I've restored from time machine backups (Mac OS). It's pretty slick. I've restored from regular backup files too many times to count. Generally, you don't need to back up your whole machine, just your documents, music files, etc. If you have those on an external drive, you can reformat and reinstall your operating system and applications from CD.
In 10 years I saved many kinds of word processor documents in many different folders. In many utilities and games, many data files were automatically saved in the folders created by their installation. For example, Sims maintains many files of ongoing games. A world atlas utility has your preferences saved and history of cities searched. This is true for a hundred utilities and games I had. It gets worse. In 10 years they had to reformat my hard drive a couple of times and everything to that point was saved into a folder each time. Also, I converted from ME to XP and added a second hard drive. It would be like merging several hard drives into one new one. When you talk to someone like the Best Buy Geek Squad they say, "Oh it's easy, just restore your one Documents folder, which includes your one Pictures folder and your one Music folder. Do you have one or two other files you want to restore? That'll be $150." I know they'll lose most of what I consider valuable, so no sale. It would take my personal loving care to examine each folder to separate system files from data files, and then move the data files into the new computer in which I have already installed the system files of each utility and game. When I look in a search engine for tips and experiences from people who have restored, I find nothing. I think only experts do this, and they probably miss 99% of what the computer owner values and wants restored. I don't think regular people even try, once they realize it will take them hundreds of hours and they'll probably still screw it up. I hope you'll tell me how I'm wrong.
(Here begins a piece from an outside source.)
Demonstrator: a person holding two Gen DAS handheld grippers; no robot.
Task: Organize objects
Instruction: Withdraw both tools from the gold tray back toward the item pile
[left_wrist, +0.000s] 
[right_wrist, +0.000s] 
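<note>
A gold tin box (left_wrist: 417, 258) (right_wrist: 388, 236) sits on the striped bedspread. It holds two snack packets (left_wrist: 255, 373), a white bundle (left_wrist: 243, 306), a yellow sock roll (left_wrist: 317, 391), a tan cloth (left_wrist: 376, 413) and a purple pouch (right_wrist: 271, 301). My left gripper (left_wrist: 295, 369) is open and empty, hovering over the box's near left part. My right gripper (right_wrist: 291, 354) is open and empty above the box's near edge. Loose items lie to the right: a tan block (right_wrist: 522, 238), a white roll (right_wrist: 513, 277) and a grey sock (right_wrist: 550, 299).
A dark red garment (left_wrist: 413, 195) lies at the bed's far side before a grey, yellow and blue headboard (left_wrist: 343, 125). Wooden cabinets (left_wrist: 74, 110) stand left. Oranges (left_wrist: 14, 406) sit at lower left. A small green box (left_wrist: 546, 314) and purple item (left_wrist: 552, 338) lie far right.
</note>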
But is the speed boost really worth it for a backup drive? The initial backup can take some time, for sure, but you can just start it at night and it will be done by morning. After that, the incremental backups rarely take more than 10 minutes, and they just run invisibly in the background, so the benefit of the extra speed afforded by Firewire is negligible. I've never picked up a FW drive, for the very reasons you listed -- they're harder to find in bus-powered, portable forms. USB may be slower, but there are a ton of options at half the cost of their FW counterparts.
I think the speed is worth it. I only use 1/3 of the external drive for backups. I specifically went for the FW drive so I wouldn't need to plug two things into the wall to use my laptop.
Right. If you have USB 3, then you get a fast transfer of, say, your music collection, too. But the MacBook Pros only have USB 2.